The cost of Apple products varies significantly between countries. As we saw back in May, the cost of an iPhone 6, for example, ranges from an average of $598 in the USA to a staggering $931 in Brazil. But whenever Apple pricing is discussed in Britain, there’s a myth that tends to be repeated: that the company charges a lot more for its products in the UK than in the US.

It’s not difficult to see how people get this impression. Go to apple.com and check the prices of a few products, then compare them to the pricing on apple.com/uk. Here are a couple of illustrative comparisons from the two websites:

  • Apple 6s, SIM-free, 64GB: US $749 / UK £619 = $822
  • MacBook, 512GB: US $1599 / UK £1299 = $1726

So, on the face of it, UK buyers are paying $73 more for the iPhone and $127 more for the MacBook.

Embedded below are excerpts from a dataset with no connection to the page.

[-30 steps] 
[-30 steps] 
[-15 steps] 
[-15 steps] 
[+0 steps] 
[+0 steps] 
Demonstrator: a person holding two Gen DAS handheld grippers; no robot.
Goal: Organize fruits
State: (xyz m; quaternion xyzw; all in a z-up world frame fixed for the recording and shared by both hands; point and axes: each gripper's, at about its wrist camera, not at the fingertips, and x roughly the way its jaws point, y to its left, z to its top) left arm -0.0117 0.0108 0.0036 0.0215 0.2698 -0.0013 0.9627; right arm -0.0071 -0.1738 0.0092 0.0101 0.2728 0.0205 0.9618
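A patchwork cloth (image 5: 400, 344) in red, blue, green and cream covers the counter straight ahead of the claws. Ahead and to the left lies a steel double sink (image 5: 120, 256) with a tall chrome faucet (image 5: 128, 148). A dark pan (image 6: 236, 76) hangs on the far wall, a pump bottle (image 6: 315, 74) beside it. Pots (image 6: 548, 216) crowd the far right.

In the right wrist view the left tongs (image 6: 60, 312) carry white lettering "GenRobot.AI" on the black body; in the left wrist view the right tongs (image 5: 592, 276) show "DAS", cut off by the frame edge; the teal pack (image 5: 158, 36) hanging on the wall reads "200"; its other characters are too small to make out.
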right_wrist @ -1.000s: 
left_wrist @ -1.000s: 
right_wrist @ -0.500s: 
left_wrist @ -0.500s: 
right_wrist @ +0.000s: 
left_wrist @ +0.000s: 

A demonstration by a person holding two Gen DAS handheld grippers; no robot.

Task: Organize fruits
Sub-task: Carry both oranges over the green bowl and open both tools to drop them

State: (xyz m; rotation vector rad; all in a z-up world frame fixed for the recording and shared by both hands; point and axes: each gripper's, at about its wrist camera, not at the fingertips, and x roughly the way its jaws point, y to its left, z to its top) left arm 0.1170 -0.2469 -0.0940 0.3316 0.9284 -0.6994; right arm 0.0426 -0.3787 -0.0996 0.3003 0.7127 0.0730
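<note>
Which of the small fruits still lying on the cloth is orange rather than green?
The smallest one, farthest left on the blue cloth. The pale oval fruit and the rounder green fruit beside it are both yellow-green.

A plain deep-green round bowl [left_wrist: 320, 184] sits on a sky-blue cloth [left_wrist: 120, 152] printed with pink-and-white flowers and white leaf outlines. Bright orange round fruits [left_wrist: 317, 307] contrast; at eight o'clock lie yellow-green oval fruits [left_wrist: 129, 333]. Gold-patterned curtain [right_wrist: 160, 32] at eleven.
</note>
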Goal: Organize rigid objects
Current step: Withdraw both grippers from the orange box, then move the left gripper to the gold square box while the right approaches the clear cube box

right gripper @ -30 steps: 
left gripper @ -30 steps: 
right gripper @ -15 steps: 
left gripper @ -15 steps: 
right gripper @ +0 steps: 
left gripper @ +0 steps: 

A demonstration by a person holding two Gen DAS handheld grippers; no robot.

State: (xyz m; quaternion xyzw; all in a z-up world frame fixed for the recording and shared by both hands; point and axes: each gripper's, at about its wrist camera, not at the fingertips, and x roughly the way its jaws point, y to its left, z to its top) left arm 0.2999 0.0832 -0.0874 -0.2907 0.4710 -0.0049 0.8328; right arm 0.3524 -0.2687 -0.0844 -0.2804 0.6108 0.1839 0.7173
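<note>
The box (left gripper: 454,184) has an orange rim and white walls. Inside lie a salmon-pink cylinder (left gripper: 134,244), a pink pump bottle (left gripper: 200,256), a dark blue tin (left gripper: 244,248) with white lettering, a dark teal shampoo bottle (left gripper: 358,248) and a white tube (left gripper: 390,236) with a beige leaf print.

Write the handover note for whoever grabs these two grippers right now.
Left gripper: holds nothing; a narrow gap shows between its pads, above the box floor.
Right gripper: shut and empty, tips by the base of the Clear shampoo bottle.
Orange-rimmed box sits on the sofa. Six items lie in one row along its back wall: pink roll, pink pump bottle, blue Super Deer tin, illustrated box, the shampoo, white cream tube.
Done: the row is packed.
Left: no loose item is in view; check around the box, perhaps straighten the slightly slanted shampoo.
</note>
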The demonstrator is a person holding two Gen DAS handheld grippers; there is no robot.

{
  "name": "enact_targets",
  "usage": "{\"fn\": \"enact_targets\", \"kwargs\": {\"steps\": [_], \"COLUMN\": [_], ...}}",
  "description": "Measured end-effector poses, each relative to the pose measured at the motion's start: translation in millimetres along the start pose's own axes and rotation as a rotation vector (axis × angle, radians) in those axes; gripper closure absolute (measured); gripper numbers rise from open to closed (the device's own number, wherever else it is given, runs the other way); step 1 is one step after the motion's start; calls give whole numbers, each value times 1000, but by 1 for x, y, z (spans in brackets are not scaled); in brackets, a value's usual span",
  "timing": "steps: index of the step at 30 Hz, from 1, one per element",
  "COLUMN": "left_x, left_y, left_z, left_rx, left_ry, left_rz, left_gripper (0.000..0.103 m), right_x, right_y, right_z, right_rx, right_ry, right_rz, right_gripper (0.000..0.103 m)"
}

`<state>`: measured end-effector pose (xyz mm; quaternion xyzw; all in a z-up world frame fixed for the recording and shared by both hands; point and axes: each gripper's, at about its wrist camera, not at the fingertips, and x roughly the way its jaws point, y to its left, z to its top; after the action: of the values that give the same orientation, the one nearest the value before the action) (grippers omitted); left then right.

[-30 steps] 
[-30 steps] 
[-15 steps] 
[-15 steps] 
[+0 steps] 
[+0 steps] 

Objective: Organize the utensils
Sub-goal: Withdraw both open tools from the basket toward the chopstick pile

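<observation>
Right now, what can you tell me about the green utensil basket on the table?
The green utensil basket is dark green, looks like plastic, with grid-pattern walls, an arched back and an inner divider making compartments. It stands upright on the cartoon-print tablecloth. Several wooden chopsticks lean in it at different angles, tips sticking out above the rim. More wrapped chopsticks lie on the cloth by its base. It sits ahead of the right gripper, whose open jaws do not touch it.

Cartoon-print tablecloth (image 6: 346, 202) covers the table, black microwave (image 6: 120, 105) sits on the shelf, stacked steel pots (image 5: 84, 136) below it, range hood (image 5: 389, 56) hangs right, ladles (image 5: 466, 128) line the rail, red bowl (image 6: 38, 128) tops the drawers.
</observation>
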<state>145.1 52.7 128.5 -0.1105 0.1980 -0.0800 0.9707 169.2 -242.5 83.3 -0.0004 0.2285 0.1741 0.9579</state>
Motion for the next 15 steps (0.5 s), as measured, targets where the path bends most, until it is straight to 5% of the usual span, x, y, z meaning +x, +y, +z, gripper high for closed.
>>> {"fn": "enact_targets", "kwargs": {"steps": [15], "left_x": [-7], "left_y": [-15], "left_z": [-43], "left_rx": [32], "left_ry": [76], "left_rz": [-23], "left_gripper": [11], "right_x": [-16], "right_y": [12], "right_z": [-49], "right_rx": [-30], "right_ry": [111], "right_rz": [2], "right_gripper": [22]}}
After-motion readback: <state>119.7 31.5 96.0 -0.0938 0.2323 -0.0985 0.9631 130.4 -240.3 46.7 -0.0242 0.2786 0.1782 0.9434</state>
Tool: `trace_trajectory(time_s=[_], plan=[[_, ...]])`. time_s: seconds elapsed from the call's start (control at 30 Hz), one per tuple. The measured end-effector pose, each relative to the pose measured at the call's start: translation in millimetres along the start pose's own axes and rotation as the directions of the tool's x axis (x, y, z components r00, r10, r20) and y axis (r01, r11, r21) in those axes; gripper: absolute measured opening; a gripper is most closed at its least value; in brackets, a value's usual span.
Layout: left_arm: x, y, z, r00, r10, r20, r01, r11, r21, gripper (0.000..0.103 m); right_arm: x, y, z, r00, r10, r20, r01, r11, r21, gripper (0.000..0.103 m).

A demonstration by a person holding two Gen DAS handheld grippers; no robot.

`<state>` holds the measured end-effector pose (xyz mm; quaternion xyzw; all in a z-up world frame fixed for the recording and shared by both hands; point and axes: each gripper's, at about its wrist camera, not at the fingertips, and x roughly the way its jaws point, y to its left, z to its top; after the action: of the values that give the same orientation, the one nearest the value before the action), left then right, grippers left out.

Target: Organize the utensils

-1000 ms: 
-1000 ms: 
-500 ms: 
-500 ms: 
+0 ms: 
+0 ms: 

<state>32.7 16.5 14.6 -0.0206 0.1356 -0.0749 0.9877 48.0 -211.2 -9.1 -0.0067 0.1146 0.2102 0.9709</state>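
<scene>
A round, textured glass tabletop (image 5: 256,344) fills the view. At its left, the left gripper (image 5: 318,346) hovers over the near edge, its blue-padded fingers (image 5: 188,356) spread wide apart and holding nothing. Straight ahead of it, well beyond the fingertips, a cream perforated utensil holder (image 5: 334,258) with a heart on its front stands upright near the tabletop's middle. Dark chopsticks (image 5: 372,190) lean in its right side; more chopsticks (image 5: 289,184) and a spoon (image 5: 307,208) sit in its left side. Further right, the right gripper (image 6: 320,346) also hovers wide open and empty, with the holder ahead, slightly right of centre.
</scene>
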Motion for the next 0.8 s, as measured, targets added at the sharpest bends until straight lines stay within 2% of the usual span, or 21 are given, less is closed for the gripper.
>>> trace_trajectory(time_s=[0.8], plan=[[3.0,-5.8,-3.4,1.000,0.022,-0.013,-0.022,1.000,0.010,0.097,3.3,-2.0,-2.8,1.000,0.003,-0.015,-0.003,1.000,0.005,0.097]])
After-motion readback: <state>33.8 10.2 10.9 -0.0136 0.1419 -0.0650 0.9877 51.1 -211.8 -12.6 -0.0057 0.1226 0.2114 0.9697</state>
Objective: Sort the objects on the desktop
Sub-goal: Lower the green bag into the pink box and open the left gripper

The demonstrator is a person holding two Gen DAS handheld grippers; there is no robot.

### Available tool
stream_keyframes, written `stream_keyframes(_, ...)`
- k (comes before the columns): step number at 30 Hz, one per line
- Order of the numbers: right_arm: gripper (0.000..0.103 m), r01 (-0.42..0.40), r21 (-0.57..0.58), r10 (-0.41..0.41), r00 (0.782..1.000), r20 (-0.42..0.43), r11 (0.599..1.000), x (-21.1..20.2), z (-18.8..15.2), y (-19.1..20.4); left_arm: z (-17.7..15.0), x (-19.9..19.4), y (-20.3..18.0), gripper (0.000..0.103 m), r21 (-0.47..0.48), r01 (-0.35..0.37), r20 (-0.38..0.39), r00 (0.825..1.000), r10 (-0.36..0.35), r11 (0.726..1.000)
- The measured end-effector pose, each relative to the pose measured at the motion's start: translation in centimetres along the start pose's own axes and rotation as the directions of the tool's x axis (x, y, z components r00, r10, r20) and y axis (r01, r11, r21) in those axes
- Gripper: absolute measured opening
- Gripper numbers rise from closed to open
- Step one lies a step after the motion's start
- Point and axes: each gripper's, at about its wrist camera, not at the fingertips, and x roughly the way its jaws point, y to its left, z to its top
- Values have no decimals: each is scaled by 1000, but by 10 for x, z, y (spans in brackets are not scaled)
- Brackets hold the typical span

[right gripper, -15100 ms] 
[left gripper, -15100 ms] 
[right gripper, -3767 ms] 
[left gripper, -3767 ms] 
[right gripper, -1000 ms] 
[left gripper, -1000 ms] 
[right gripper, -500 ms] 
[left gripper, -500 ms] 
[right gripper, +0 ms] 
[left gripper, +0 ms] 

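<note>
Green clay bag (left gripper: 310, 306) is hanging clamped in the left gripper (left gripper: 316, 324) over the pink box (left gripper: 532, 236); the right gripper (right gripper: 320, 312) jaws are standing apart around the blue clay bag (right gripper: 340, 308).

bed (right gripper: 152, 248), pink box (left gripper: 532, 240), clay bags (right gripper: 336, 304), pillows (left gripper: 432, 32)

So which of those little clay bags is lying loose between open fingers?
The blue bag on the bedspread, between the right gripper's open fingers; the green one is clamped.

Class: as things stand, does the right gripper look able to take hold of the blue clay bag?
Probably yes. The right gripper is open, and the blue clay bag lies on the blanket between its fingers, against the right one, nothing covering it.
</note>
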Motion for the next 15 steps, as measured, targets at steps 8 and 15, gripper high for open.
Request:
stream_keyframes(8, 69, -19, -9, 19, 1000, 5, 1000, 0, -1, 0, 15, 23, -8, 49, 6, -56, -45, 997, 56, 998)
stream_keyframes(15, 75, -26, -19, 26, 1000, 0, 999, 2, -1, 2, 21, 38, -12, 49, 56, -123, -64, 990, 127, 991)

But the comparison is an unfair one. In the USA, sales taxes vary by state. It wouldn’t be practical for Apple’s U.S. website to show pricing for every single state individually, so the prices shown are without sales tax. When you come to actually make your purchase, sales tax is added as per the rules of each state. For most Americans, the price you see on Apple’s website is not the price you will pay.

That’s not Apple doing anything wrong – it’s the norm in most U.S. states that prices are shown before sales tax.

In the UK, sales tax – or VAT as it’s known here – is the same across the country, at 20%. So the UK website shows VAT-inclusive prices. Apple even shows the VAT component beneath UK prices. So, unlike the States, the price you see is the price you will pay.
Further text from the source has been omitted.